Starting at the first line of the listing below, repeat each line up to and including the one containing "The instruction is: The". Leave out pictures.

--- --- ---

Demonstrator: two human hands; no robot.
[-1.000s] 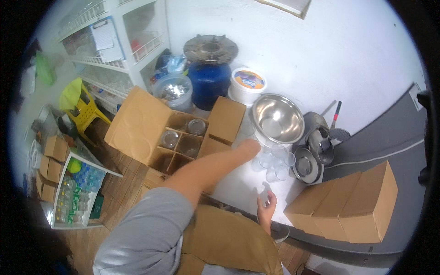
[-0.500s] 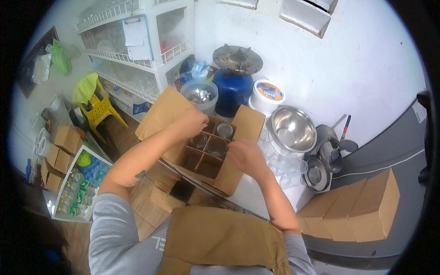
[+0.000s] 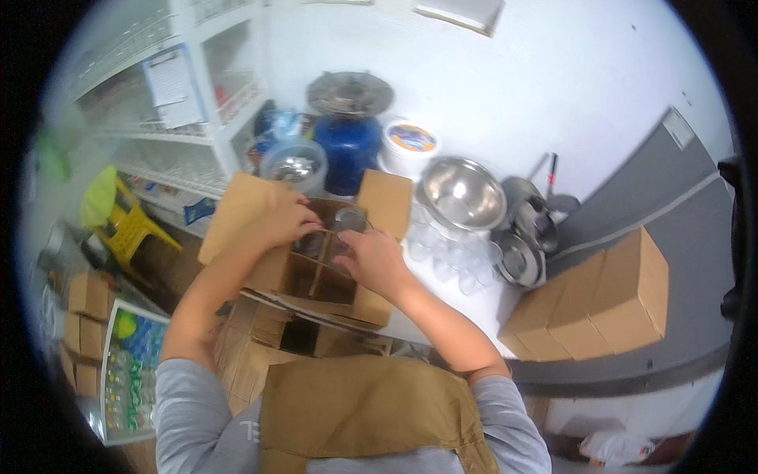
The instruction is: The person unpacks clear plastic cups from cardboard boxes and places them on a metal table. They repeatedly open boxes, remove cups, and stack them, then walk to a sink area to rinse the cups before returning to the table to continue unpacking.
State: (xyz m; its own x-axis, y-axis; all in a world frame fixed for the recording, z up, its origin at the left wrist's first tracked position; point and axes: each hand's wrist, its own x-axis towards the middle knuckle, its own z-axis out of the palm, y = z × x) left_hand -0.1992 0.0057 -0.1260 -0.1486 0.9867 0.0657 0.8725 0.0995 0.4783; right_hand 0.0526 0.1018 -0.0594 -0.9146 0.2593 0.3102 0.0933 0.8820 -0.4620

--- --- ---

**Answer to this problem**
Demonstrator: two human hands; no robot.
[-1.000s] 
[-0.500s] 
[+0.000s] 
The instruction is: The person unpacks clear plastic cups from cardboard boxes and places them on a metal table. They repeatedly open boxes, remove cups, and stack them, then walk to a sink area to rinse the cups before returning to the table to continue unpacking.

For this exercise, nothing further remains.